# Is this a Green Terror baby, or a mutt????



## brently

I recently purchased what was labeled as a Green Terror from my LFS. I got it due to interest in the looks as it gets older, and i had credit at the store and this was the only one i wanted to add to my other cichlids

Is this a green terror, or a mutt? Length is about 2-2.5". Fins look ragged, as the tank it was in was overstocked with similar fish. Its eaten a bit since i got it and it's irredescent stripes at the mouth have improved thus far

my fish









vs










what i see others post online.

Have I been vamboozled? Thanks!


----------



## 24Tropheus

Not sure at all about purity or species. Fish does not appear well colored and seems rather sick looking to me. Very worried for him, as the eyes seem to be bulging far more than is normal.

All the best James


----------



## brently

Eyes are bulging a bit but no more than my healthy yellow lab cichlid.
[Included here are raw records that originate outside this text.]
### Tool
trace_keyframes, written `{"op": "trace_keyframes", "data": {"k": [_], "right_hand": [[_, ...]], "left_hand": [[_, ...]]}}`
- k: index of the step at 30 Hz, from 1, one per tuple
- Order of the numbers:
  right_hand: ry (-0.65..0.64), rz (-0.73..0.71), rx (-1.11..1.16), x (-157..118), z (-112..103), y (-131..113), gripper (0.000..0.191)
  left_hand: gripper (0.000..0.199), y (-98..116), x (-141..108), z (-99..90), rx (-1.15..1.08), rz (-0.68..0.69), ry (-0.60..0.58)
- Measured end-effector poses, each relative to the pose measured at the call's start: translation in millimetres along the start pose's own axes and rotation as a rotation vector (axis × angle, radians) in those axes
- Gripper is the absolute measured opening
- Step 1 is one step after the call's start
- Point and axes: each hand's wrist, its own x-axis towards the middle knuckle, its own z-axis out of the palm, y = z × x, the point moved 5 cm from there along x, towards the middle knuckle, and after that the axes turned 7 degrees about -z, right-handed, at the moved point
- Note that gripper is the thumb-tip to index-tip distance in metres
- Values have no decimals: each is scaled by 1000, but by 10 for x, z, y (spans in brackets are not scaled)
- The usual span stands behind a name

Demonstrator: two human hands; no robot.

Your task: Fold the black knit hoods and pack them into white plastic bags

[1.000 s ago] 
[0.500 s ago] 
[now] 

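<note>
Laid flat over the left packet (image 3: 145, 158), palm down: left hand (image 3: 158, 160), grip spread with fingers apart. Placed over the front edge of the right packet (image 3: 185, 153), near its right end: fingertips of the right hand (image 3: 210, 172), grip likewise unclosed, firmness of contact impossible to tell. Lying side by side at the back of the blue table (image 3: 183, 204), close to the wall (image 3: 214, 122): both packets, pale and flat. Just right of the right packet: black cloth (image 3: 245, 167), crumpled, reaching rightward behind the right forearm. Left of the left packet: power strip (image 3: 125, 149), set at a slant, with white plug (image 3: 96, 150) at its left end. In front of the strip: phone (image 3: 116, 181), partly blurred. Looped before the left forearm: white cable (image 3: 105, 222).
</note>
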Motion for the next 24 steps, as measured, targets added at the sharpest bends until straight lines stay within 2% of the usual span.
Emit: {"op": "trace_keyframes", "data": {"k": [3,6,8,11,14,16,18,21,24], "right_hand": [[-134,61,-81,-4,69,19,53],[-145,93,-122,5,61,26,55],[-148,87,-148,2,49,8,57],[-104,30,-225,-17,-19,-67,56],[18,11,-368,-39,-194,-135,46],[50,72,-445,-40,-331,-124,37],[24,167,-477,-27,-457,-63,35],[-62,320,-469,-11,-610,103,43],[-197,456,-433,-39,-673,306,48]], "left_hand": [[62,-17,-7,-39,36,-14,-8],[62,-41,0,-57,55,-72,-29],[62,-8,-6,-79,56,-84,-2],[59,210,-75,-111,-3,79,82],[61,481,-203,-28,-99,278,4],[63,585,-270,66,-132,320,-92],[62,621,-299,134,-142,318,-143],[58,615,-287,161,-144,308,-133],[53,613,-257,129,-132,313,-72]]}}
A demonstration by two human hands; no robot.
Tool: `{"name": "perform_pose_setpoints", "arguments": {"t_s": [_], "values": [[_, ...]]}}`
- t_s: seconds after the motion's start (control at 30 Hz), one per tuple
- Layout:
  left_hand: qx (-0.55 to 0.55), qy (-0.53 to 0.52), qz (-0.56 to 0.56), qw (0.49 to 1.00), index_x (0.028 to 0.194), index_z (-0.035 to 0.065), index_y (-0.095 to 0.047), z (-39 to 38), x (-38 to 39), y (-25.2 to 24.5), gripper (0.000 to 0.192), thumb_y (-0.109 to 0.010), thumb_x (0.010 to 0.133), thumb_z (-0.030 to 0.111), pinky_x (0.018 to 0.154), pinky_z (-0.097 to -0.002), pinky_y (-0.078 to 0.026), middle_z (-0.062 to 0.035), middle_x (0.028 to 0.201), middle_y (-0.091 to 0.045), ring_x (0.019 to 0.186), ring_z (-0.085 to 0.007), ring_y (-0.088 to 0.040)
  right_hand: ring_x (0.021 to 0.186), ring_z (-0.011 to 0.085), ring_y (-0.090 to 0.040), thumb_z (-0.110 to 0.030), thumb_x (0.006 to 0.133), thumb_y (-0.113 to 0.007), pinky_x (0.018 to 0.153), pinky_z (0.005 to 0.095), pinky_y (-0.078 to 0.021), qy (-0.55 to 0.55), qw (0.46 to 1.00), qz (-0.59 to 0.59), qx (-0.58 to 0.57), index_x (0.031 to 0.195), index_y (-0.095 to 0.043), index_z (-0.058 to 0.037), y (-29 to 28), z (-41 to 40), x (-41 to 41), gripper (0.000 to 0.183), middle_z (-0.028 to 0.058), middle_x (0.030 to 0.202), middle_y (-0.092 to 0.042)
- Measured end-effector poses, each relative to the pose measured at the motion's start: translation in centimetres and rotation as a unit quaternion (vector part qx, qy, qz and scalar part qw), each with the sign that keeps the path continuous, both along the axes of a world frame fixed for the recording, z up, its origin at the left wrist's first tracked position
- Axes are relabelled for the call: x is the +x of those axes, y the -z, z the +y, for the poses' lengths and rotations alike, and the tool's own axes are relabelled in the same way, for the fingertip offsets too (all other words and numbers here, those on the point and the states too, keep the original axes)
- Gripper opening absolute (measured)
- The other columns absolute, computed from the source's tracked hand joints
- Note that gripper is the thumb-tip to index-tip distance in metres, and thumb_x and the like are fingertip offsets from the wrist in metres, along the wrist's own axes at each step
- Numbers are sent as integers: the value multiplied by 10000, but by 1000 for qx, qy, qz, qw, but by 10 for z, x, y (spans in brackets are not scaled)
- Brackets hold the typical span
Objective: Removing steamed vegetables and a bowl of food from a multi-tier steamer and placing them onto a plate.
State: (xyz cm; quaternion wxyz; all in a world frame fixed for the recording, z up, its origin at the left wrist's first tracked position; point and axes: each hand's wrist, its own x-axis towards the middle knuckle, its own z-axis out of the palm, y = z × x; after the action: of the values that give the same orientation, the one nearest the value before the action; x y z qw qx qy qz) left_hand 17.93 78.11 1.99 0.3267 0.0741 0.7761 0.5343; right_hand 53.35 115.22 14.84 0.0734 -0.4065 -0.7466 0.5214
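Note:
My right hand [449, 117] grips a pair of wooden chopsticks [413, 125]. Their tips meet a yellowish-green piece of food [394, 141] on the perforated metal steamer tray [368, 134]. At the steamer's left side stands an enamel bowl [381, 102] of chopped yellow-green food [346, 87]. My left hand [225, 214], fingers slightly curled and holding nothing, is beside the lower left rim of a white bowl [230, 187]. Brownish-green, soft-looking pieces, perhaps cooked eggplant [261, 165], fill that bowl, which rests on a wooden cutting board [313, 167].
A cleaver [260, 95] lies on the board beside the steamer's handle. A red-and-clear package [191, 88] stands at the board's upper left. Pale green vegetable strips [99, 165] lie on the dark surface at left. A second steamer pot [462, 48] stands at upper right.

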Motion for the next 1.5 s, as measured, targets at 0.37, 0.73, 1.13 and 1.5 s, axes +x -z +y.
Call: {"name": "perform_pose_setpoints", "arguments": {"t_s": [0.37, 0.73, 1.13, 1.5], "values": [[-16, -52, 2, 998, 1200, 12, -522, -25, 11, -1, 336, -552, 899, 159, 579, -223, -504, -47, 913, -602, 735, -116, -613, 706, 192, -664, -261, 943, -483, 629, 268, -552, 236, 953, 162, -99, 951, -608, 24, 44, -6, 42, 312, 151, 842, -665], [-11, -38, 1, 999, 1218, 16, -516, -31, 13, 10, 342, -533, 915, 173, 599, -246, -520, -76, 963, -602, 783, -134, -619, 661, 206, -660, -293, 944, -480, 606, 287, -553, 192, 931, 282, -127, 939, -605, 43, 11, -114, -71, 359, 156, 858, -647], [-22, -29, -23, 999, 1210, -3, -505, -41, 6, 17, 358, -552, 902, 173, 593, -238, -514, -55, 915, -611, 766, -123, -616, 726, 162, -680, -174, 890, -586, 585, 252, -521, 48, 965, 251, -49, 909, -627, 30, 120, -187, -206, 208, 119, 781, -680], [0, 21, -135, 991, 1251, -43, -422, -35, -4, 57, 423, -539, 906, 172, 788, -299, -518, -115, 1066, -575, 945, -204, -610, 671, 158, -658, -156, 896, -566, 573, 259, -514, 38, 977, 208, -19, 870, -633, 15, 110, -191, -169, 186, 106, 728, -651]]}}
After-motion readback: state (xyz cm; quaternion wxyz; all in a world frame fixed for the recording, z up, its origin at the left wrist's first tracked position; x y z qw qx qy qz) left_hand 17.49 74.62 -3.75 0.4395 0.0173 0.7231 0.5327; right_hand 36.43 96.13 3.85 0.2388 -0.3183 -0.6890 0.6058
Coloring overall is very very dark but is slowly lightening up. My other fish did the same, came from the chain lfs seemingly malnourished. I feed them all quality food and take care of them well.

Just trying to see if this ugly duckling would be a pretty swan


----------



## clgkag

Looks like a beat up stressed GT.


----------



## brently

In the standard ~10g petsmart tank was roughly 20 gt the same size as him. They're all the same conditon as this one.

With proper space,'food, and water, will his colors return to normal?


----------



## 24Tropheus

Very hardy fish.
If he manages to throw off the effects of bad water and crowding (by being given good conditions, good water and unstressed by more dominant fish) then yep maybe gain good colour if not too much internal damage done.
I think the bulging eyes are because the lymph system is inflamed (high nitrates and sometimes nitrites) and this causes pressure causing they eyes to bulge. Yep often seen in LFS yellow Labs too.
I would treat with a wide spectrum anti-bacteria treatment to stop secondary infections.
Not been in a Petsmart for ages. Quite shocked if this is their standard practice. 

All the best James


----------



## bernie comeau

Need a better picture to determine whether the fish is a blue acara or a green terror. The white lines on bothe sides of the mid-body blotch is typically, more so, a green terror characteristic, especially for females. Though, over all, the fish looks much more like a blue acara ----can't be too sure as it is a juvie and only one picture of not great quality.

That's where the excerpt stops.